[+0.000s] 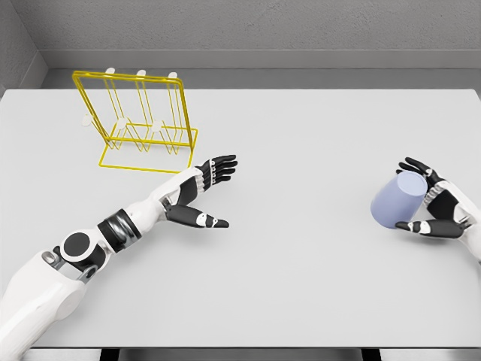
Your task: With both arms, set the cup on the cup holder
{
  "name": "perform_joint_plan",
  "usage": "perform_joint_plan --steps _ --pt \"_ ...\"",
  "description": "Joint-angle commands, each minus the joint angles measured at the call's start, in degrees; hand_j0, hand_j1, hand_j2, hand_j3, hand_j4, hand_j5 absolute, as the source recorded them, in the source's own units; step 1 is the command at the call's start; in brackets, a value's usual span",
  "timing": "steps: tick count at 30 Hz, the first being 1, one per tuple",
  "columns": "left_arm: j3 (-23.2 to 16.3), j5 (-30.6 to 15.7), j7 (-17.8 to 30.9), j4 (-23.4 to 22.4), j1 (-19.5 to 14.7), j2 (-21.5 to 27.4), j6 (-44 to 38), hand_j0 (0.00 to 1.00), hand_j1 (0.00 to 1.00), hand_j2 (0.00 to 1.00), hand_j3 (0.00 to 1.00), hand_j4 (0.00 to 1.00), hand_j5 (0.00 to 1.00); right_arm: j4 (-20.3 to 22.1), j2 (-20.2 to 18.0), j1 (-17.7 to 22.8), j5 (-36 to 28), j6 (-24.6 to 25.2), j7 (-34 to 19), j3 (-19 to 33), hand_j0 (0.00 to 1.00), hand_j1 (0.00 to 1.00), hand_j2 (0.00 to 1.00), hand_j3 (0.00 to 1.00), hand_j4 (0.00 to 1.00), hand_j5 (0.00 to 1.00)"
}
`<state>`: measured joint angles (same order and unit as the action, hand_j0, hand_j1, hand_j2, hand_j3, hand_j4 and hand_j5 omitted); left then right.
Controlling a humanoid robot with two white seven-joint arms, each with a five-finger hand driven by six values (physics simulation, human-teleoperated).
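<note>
Currently the right hand (434, 201) is grasping the tilted lavender cup (398, 198); the left hand (201, 197) is waiting released, beside the yellow wire cup holder (140, 120). Handover should proceed steadily.

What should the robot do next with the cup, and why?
Probably carry the cup leftward toward the open left hand: the right hand holds it at the table's far right, while the yellow cup holder stands at the far left.

Pale blue cup (398, 199) tilted at table's right, yellow wire cup holder (143, 124) far left
</note>
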<state>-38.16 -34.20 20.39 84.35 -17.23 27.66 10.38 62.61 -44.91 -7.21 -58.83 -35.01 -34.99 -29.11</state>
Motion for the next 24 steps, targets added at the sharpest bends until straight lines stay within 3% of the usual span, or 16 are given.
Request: perform_joint_plan --steps 1,24 --pt "0.01 -0.26 0.0 0.03 0.0 0.03 0.08 1.0 1.0 1.0 1.0 1.0 1.0 0.23 0.09 0.0 -0.32 0.01 -0.01 -0.16 1.0 1.0 1.0 1.0 1.0 1.0" --pt "0.19 -0.43 0.0 0.03 0.0 0.2 0.16 1.0 1.0 1.0 1.0 1.0 1.0 -0.73 2.55 -2.9 1.96 0.01 -0.01 -1.39 0.98 0.98 0.98 0.98 0.98 0.98"
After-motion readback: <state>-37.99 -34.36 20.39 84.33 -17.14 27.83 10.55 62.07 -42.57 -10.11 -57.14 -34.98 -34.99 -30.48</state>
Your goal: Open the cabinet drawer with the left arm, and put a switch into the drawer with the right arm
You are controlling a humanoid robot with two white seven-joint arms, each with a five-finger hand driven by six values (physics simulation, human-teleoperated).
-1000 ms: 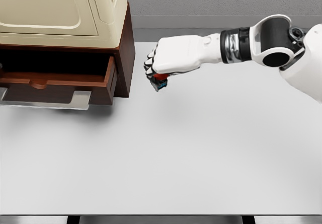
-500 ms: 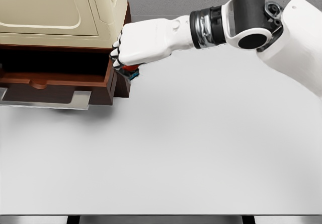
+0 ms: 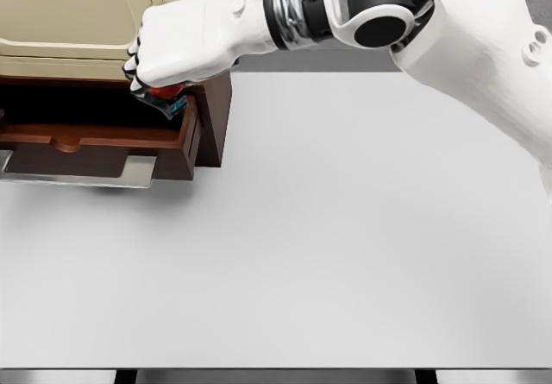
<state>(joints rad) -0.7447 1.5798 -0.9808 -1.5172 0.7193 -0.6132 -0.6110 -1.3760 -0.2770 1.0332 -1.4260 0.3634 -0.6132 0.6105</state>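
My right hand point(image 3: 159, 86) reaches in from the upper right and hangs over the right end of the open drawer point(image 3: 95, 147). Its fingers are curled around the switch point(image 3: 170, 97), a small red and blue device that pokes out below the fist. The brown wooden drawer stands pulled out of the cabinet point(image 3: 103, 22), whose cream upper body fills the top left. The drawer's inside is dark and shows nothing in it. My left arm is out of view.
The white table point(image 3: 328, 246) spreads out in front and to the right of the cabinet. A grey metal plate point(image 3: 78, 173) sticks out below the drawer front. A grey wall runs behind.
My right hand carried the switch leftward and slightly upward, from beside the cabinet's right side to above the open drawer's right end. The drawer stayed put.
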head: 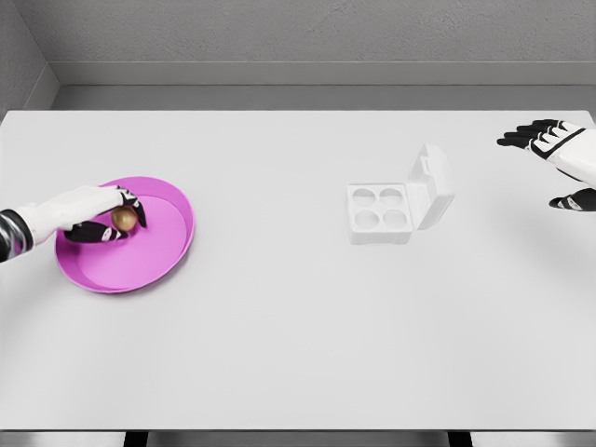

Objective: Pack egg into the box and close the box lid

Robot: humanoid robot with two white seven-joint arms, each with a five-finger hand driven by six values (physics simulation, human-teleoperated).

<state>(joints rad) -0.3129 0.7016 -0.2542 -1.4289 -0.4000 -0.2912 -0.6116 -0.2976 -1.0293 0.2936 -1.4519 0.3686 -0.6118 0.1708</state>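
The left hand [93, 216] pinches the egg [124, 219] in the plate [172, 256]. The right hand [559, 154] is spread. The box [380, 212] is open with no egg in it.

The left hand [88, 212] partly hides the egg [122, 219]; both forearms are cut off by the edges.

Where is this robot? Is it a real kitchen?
Probably not: it looks like a computer-simulated test room. There is only a plain white table against bare grey walls, holding a pink plate, an egg and an open egg box.
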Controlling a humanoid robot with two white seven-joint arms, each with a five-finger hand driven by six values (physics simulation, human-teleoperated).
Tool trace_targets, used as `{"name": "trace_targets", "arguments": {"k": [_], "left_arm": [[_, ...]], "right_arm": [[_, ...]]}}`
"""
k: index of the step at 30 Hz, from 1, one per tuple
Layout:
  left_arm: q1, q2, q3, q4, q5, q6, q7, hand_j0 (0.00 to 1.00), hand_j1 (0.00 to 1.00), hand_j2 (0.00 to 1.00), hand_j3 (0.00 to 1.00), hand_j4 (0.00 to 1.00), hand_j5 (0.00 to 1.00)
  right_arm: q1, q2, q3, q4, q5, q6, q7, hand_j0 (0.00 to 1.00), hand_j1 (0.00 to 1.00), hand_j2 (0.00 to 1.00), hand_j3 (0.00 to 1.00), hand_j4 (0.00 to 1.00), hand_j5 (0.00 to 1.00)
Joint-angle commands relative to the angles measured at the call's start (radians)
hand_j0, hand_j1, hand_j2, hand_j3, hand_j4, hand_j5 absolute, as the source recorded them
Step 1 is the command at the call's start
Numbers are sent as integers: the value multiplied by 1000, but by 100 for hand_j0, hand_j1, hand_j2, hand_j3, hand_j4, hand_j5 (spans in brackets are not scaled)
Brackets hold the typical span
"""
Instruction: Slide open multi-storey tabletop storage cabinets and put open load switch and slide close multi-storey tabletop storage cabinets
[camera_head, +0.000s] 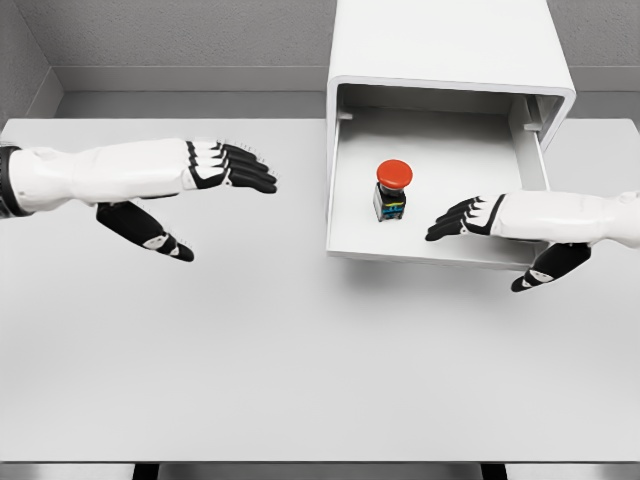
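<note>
The right hand (470, 218) has its fingers (448, 222) extended and loosely spread, holding nothing, just right of the load switch (391, 190). The switch stands upright, red button on top, inside the pulled-out drawer (430, 250) of the white cabinet (445, 45). Over the tabletop (300, 360), the left hand (225, 170) hovers with fingers straight, empty, well apart from the drawer.

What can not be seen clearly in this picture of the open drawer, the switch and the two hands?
- Cabinet, head view: only one drawer shows; the casing hides any other storeys.
- Switch: its base markings are too small to read.
- Right hand: from above, contact with the drawer cannot be judged.
- Left hand: its arm is cut by the left edge.
</note>
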Motion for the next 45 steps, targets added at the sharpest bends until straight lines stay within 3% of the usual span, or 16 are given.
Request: {"name": "trace_targets", "arguments": {"k": [1,18,22,29,31,35,39,45], "left_arm": [[1,15,4,4,7,3,1,100,100,100,100,100,100],[6,52,9,6,6,3,1,100,100,100,100,100,100],[6,52,9,7,6,3,1,100,100,100,100,100,100],[8,61,9,9,6,3,1,100,100,100,100,100,100],[8,61,9,9,6,3,1,100,100,100,100,100,100],[6,61,10,9,6,3,1,100,100,100,100,100,100],[6,59,9,9,6,3,1,100,100,100,100,100,100],[6,59,9,10,6,3,1,100,100,100,100,100,100]], "right_arm": [[0,2,-3,0,-5,2,0,100,100,100,100,100,100],[-11,62,-88,19,86,2,-4,100,100,100,100,100,100],[-18,90,-118,59,101,2,-3,100,100,100,100,100,100],[-41,196,-127,229,146,2,-3,100,100,100,100,100,100],[-45,203,-127,243,147,2,-1,100,100,100,100,100,100],[-37,188,-127,217,152,2,-6,100,100,100,100,100,100],[-26,102,-127,28,150,2,-14,100,100,100,100,100,100],[112,88,-127,23,149,2,-40,100,100,100,100,100,100]]}}
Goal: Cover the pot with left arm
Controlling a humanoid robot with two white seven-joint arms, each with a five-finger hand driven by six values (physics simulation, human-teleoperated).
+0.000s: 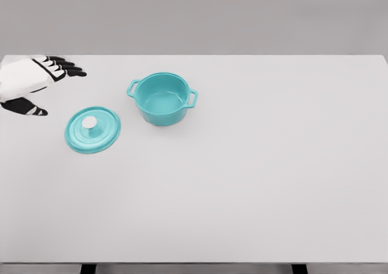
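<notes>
The teal lid [93, 130] lies flat on the white surface [254, 183], at about eight o'clock from the open teal pot [162, 98] and just apart from it. The left hand [30, 83] hovers at ten o'clock of the lid, fingers [68, 66] spread, holding nothing. Rigid, probably smooth; its small white knob [90, 122] is the natural grip

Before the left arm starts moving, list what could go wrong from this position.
1. The left hand is open, up and left of the lid, not over its small white knob; a poorly centred grasp could slip.
2. The pot stands close to the lid's right; carrying the lid low could knock its near handle.
3. A lid set down off-centre would sit tilted on the rim.
</notes>
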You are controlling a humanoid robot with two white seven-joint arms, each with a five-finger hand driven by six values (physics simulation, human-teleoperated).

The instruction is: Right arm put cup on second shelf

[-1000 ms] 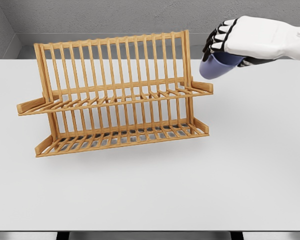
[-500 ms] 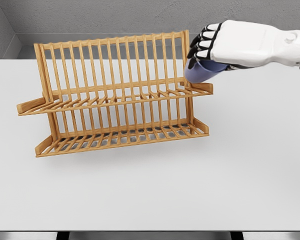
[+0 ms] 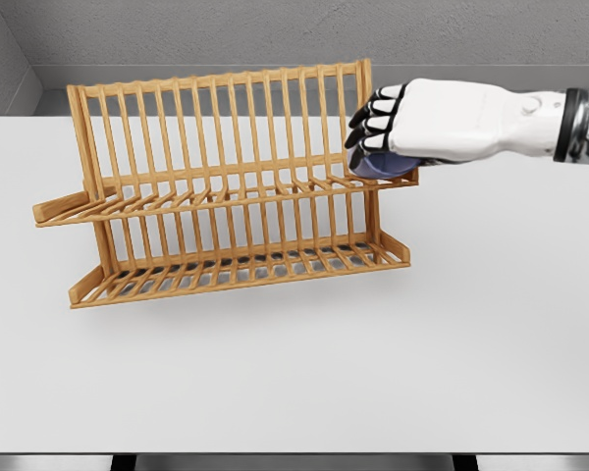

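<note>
A two-tier wooden dish rack (image 3: 226, 196) stands on the white table (image 3: 373, 373), left of the middle. My right hand (image 3: 373, 132) reaches in from the right and hovers over the right end of the rack's upper shelf (image 3: 275, 191). Its dark fingers are curled around a blue cup (image 3: 381, 165), which is tipped and mostly hidden under the palm. The cup's lower edge is at or just above the upper shelf slats; contact cannot be told. The left arm does not show.
The rack's tall back slats (image 3: 216, 123) rise just left of and behind the hand. The lower shelf (image 3: 245, 270) holds nothing. A grey wall runs behind the table.
My right hand has carried the cup left and down, from beside the rack's top right corner to the right end of the upper shelf.
</note>
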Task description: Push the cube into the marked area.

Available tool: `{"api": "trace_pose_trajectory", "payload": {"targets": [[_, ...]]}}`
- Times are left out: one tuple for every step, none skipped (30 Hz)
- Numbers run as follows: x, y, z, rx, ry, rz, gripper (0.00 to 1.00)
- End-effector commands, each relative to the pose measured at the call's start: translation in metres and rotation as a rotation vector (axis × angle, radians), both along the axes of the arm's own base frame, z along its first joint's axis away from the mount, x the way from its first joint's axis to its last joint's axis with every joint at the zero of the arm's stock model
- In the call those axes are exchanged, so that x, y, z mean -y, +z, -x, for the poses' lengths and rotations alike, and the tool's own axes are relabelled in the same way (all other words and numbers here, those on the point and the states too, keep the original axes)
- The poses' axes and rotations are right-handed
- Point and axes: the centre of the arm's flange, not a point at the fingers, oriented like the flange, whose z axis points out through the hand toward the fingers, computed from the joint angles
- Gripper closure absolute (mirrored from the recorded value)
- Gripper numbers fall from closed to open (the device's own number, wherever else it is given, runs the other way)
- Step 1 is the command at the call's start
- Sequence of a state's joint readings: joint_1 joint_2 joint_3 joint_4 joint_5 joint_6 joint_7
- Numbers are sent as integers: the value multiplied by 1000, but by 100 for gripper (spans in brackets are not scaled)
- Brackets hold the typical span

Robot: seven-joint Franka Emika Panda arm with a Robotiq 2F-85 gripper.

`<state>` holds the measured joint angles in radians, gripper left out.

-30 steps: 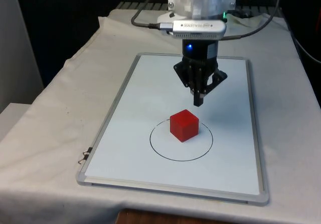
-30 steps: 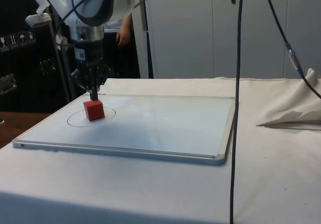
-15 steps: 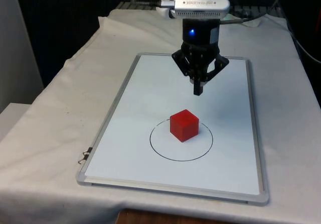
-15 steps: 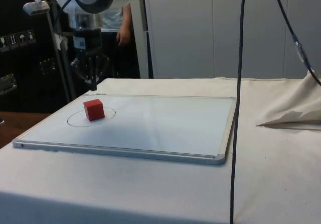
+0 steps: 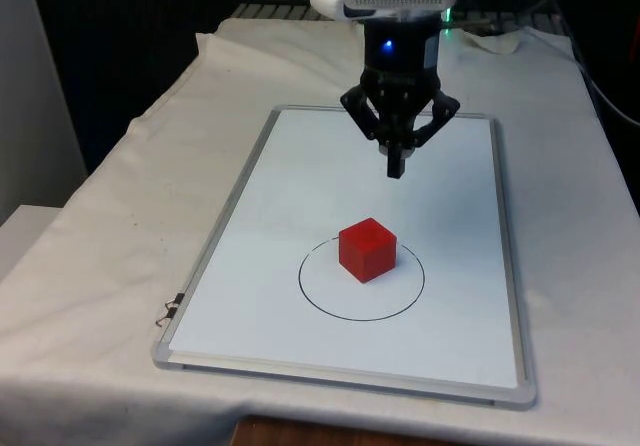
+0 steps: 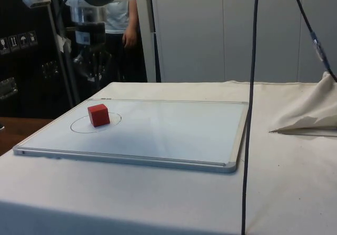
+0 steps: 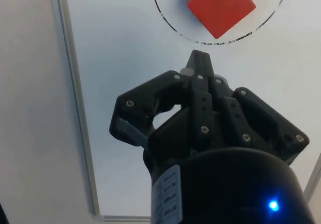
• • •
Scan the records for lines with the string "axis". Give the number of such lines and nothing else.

## SOLUTION TO THIS PROBLEM
2